Robert Samuelson Tells the Middle Class and Poor that They Should Stop Expecting to Have Decent Lives Because His Rich Friends Want All the Money

April 29, 2013

That is the best way to describe Robert Samuelson’s column in Monday’s Washington Post. I could go through the piece in detail and offer point by point rebuttals, but what’s the point in killing innocent electrons? We’ve been here before.

Let’s just take the first and most obscene of his inaccuracies. He tells readers that the idea that the non-rich could enjoy decent living standards rest on unrealistic assumptions beginning with this one:

“First, that economists knew enough to moderate the business cycle, guaranteeing jobs for most people who wanted them. This seemed true for many years; from 1980 to 2007, the economy created 47 million non-farm jobs. The Great Recession revealed the limits of economic management.”

Actually, many economists do know how to restore economic growth (it’s simple, spend money), however people like Robert Samuelson and his friends at the Washington Post are doing everything they can to prevent the government from taking the steps needed to restore the economy to full employment. FWIW, they also helped to bury the arguments of those of us warning of this disaster before the housing bubble grew large enough so that its collapse would wreck the economy.

(It is bizarre that Samuelson picks 1980 as the beginning of his era of prosperity. This was actually the beginning of three decades of wage stagnation for most of the population and the end of three decades of broadly shared prosperity.)

The other points in Samuelson’s diatribe are equally off the mark, but who cares. He just wants to convince ordinary people that they should get over the idea that they have any claim to the country’s wealth; it’s all going to the rich.

Addendum:

Okay, I won’t be lazy here. Let me correct a couple of Samuelson’s other major end of entitlement claims. He tells readers:

“Government could pay for new programs by taking a fixed share of rising incomes.

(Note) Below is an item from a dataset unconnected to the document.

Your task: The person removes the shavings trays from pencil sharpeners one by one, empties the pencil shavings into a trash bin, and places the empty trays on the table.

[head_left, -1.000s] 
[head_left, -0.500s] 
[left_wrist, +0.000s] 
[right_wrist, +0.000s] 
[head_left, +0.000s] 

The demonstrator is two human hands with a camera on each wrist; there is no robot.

In reality, greater income inequality has dampened middle-class living standards, while existing programs — soaring health costs and the effects of an aging population — have claimed an ever-larger share of taxes.

Actually higher taxes for working people are hardly new. In 1960 the payroll tax was 6.0 percent (combining employee and employer contributions), by 1990 it had increased by 9.35 percentage points to 15.35 percent. Samuelson is probably saying that this tax increase didn’t bother people because it was offset by reductions in the corporate income tax. (Actually there were also reductions in excise taxes, mostly tariffs, and the earned income tax offset this increase for many low income families. However, many moderate income families ended up with a substantial net tax increase from this rise in the payroll tax.)

Here’s another part of Samuelson’s end of entitlement:

“Fourth, that lifestyle choices — to marry, have children or divorce — would expand individual freedom without inflicting adverse social consequences. Wrong. Family breakdown has deepened poverty and worsened children’s prospects. About 30 percent of children live with either one parent or no parent; on average, their life chances are poorer than those in two-parent households.”

There are two problems with this one. First the rise of single parent families is largely a 1970s story. There was little increase in the 1980s and there has been some movement in the other direction in the last two decades.

The other problem is a question of causation. Suppose that it’s illegal for people to get divorced. This means that in marriages where the husband is an alcoholic, abusive to his spouse and kids, or in other ways harmful to the family, we see that children are being raised by married couples. Now we change divorce law so that many of these families break up and children with unhelpful fathers are now being raised by single mothers.

In this case the data would show an improvement in outcomes for two-parent families and no clear effect on single parent families. This would be true even if getting the father out of the house was beneficial to the kids. In other words, the data in this case would show single parent families leading to worse outcomes for kids even if the children actually benefited from the divorce. (A third point is that many children in countries like Germany and Sweden are raised by single parents with little obvious handicap relative to those raised by two parent families. That suggests the problem is the larger support structure provided by society, not single parents.)